Mentor contends that Mrs. Burch cannot make out a manufacturing defect claim because she did not point to any evidence that an expert examined her specific ObTape—which is still in her body—and opined that it has a manufacturing defect. One way to prove a manufacturing defect is to test the specific subject product against manufacturing standards, but Mentor did not point the Court to any authority that such testing is the only way to establish a manufacturing defect under Florida law. Here, Mrs. Burch relies on the same evidence as the Phase I Georgia Plaintiffs, whose specific ObTape was not tested, either. Rather, their experts tested a number of ObTape samples and concluded that a substantial portion of each ObTape tested had pores smaller than 40 microns. In re Mentor, 711 F. Supp. 2d at 1376. At this time, the Court remains satisfied that this evidence is sufficient to create a genuine fact dispute on Mrs. Burch's manufacturing defect claim. Mentor's summary judgment motion on the manufacturing defect claim is thus denied. The Court may reconsider this issue when ruling on any motion for judgment as a matter of law that may be presented at trial.

Because Mrs. Burch presented sufficient evidence to establish a manufacturing defect in ObTape, it is unnecessary for the Court to apply the inference described in Cassisi v. Maytag Co., 396 So. 2d 1140, 1148 (Fla. Dist. Ct. App. 1981).

II. Misrepresentation and Breach of Express Warranty Claims

Mentor contends that Mrs. Burch cannot make out her misrepresentation and warranty claims because she did not rely on any misrepresentations from Mentor regarding ObTape. Mrs. Burch does not dispute that reliance is a key element of her fraudulent misrepresentation, negligent misrepresentation, and breach of express warranty claims. See, e.g., Fla. Stat. Ann. § 672.313(1)(a) (requiring that an affirmation become "part of the basis of the bargain" to create "an express warranty that the goods shall conform to the affirmation or promise"); Romo v. Amedex Ins. Co., 930 So. 2d 643, 653 (Fla. Dist. Ct. App. 2006) (requiring justifiable reliance on a misrepresentation).

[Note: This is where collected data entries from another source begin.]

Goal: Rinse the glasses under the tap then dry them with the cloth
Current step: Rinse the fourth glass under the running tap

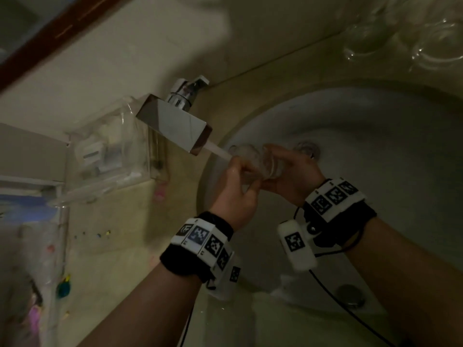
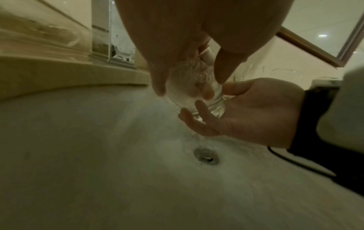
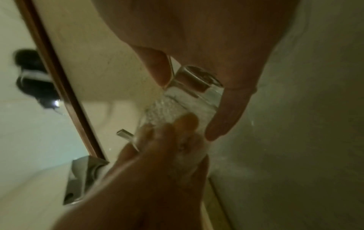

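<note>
From the head camera, two bare forearms wearing black wristbands with white, black-patterned blocks reach over a smooth, rounded white sink (image 1: 375, 136). A square, mirror-bright metal tap (image 1: 175, 126) pours a flat stream of water onto a small clear glass (image 1: 260, 161) held on its side between both hands above the bowl. The left hand (image 1: 238, 194) curls its fingers around the near end of the glass; the right hand (image 1: 295, 174) cups the other end. Two more clear glasses (image 1: 400, 38) stand on the pale counter at the top right, blurred. A clear plastic box (image 1: 112, 144) sits beside the tap. From the left wrist camera, the left hand (image 2: 177, 51) wraps the glass (image 2: 193, 93) from above, with frothy white water inside it, while the right hand (image 2: 252, 113) supports the thick, round base with curled fingers. A round metal drain (image 2: 206, 155) lies below in the wet bowl. From the right wrist camera, the right hand (image 3: 216, 54) pinches the heavy base of the glass (image 3: 177, 112) between thumb and fingers, and the left hand (image 3: 163, 155) grips the bubbling open end.
</note>
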The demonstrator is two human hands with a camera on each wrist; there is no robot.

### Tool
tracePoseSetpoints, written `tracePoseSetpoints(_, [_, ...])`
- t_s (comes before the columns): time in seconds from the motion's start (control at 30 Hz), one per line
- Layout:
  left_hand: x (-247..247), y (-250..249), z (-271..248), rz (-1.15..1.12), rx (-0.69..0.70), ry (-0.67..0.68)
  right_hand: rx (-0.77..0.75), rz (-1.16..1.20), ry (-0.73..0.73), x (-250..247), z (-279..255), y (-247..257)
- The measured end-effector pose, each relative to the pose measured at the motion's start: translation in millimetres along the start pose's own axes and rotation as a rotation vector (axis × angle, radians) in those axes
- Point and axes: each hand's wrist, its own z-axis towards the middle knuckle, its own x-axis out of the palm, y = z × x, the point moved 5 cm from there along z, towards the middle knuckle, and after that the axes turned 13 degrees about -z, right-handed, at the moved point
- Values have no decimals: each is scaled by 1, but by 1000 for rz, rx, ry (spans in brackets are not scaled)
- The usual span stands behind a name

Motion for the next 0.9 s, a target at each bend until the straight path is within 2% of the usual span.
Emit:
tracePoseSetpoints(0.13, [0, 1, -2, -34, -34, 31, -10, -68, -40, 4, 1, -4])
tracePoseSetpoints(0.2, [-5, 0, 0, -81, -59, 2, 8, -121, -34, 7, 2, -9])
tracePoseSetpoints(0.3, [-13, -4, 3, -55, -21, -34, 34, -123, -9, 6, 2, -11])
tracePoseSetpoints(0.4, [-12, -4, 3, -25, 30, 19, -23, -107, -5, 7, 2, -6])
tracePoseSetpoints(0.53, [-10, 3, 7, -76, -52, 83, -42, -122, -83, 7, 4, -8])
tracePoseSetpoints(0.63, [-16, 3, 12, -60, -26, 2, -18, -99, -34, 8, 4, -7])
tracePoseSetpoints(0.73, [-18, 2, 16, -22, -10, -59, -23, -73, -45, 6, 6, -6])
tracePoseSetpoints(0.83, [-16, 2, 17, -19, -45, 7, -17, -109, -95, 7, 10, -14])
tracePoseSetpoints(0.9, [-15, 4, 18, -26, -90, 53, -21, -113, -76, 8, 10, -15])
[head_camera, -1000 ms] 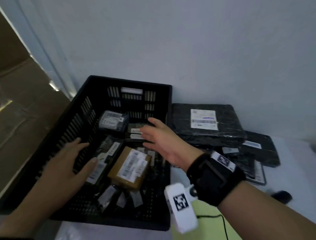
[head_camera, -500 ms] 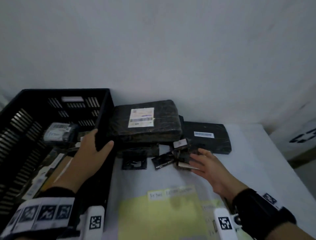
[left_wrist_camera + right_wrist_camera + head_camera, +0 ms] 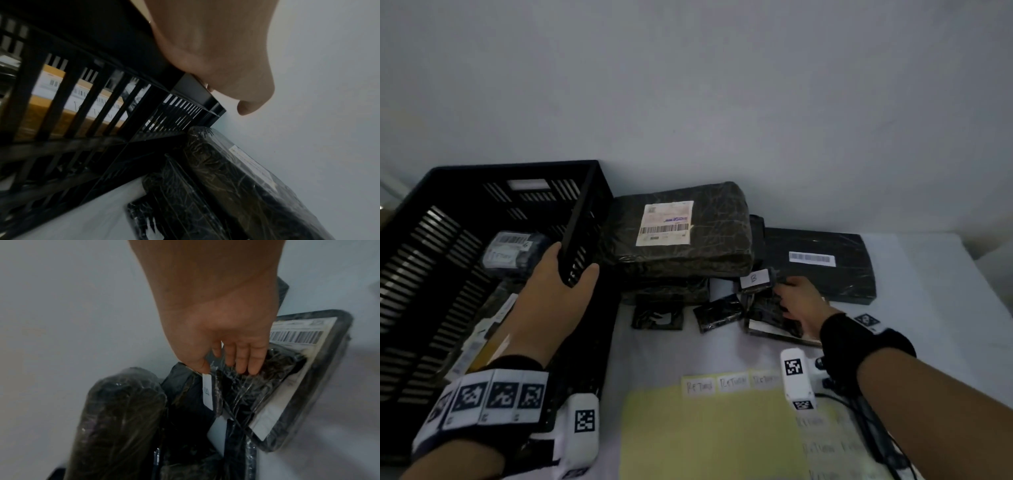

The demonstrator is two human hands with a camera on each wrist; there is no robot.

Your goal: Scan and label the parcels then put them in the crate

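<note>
My left hand [image 3: 558,294] clamps the crate [image 3: 493,178] rim, steadying it; my right hand [image 3: 796,301] settles fingers and thumb onto a small film-wrapped parcel [image 3: 767,308] in front of the big stacked ones – looks light, crinkly, slippery, so I'd pinch its edges, not the loose wrap

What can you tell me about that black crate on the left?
The crate is black plastic with slotted walls and floor and a handle cutout in its far wall. It sits on the white table, against the big wrapped parcel. Several labelled parcels lie inside. The left hand grips its right rim.
</note>
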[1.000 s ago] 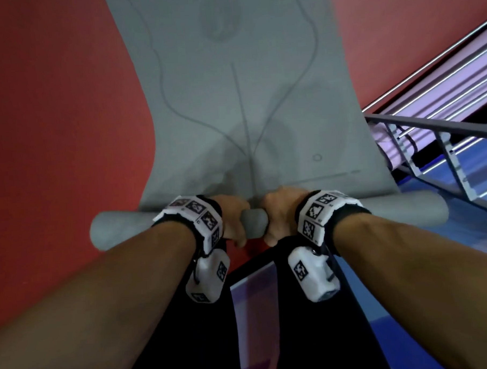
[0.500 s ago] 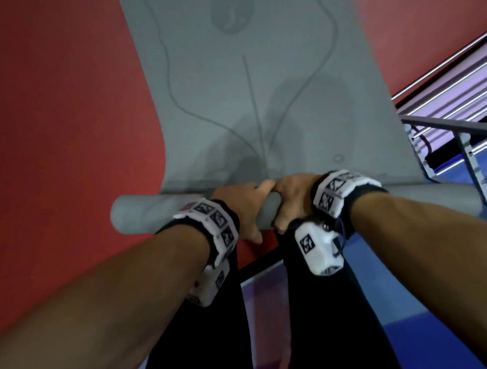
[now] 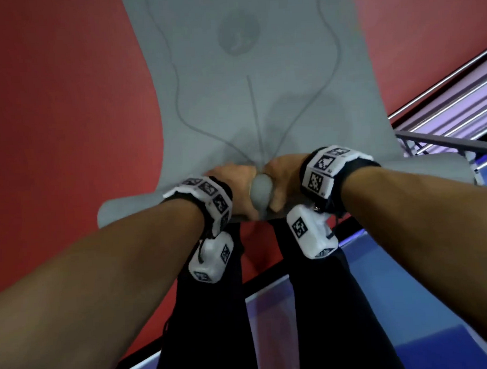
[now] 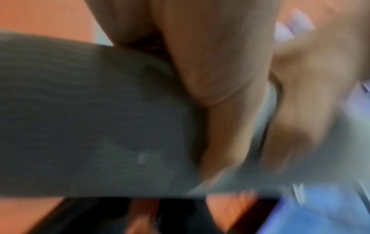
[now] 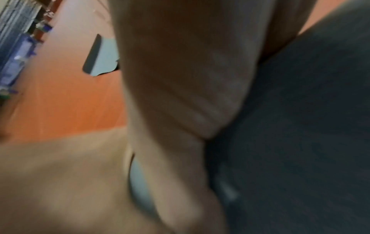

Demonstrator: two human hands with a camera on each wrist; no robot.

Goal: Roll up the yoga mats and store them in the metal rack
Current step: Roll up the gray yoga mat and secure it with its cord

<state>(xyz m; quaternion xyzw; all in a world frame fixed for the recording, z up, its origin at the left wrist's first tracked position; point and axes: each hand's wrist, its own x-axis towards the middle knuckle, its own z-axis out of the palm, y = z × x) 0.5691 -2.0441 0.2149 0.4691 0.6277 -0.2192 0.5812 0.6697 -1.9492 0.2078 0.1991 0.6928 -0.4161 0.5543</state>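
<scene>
While bending over the red floor (image 3: 53,136), rolling a grey yoga mat (image 3: 246,72) away from the body. Mid-roll: a slim roll (image 3: 260,192) formed at the near edge, most of the mat lying flat ahead. Left hand (image 3: 236,184) and right hand (image 3: 281,180) side by side at the middle of the roll, almost touching, fingers curled over it and clamped on. Wrist views blurred; palms against dark grey mat, little more to tell. Metal rack (image 3: 444,145) off to the right, just beyond the roll's right end, purple mats seemingly stored in it.

Step in hand, judged: the rolling itself, early on. Next move calls for pushing the roll forward with even pressure, probably spreading the hands outward to keep both ends level and tight. Risk: a skewed, cone-shaped roll.
</scene>
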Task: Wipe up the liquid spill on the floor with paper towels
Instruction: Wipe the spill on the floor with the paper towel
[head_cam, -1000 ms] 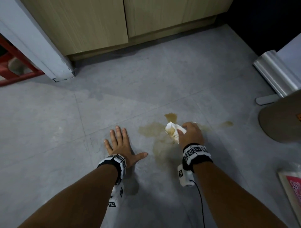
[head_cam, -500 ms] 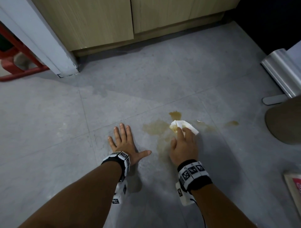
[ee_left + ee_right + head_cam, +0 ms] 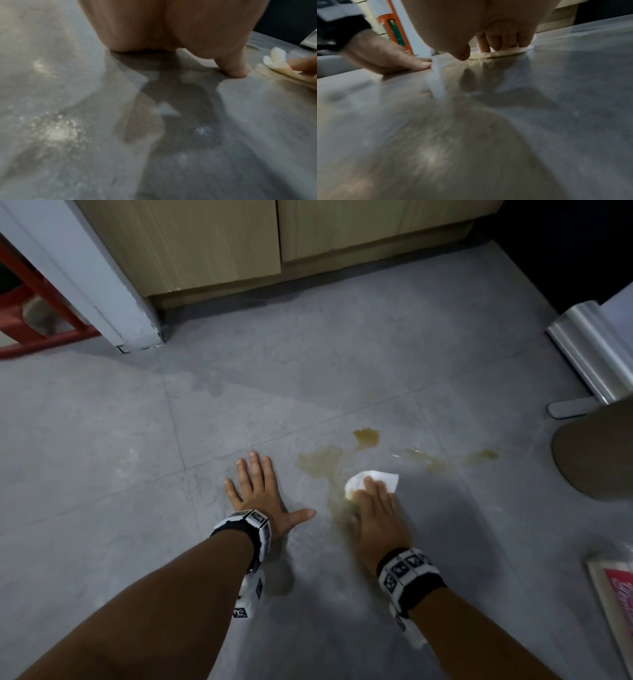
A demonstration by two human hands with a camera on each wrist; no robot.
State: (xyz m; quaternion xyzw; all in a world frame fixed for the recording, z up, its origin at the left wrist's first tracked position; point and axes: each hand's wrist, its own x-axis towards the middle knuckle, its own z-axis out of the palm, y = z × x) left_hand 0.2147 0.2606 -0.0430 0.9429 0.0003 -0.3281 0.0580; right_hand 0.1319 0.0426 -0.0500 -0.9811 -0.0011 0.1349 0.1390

Mrs. Burch's fraudulent misrepresentation, negligent misrepresentation, and breach of express warranty claims are all based on her contention that Mentor misrepresented the ObTape complication rate to Dr. Peacock and Dr. Peacock relied on that misrepresentation in selecting ObTape to treat Mrs. Burch. Thus, Mrs. Burch's misrepresentation and breach of express warranty claims appear to be based on the same underlying facts as her pre-implant failure to warn claim. Mentor did not move for summary judgment on Mrs. Burch's pre-implant failure to warn claim. The Court is satisfied that a genuine fact dispute exists on whether (1) Mentor misrepresented ObTape's complication rate to Dr. Peacock and (2) Dr. Peacock relied on those misrepresentations in selecting ObTape for Mrs. Burch. At least one Florida district court has concluded that the Florida courts would apply the learned intermediary doctrine to all claims based on a medical device manufacturer's alleged failure to warn of the risks of the device, regardless of what theory those claims are brought under. Beale v. Biomet, Inc., 492 F. Supp. 2d 1360, 1373 (S.D. Fla. 2007); cf. Thursby v. Reynolds Metals Co., 466 So. 2d 245, 250 (Fla. Dist. Ct. App. 1984) (considering, in evaluating the express warranty claim of a plaintiff who was injured when a machine at his workplace malfunctioned, whether the injured plaintiff's employer's equipment procurement company relied on the seller's statements in making its decision to purchase the machine). Mentor did not point to any authority suggesting that the Florida courts would not apply the learned intermediary doctrine to Mrs. Burch's misrepresentation and breach of express warranty claims. For all of these reasons, the Court denies summary judgment as to these claims.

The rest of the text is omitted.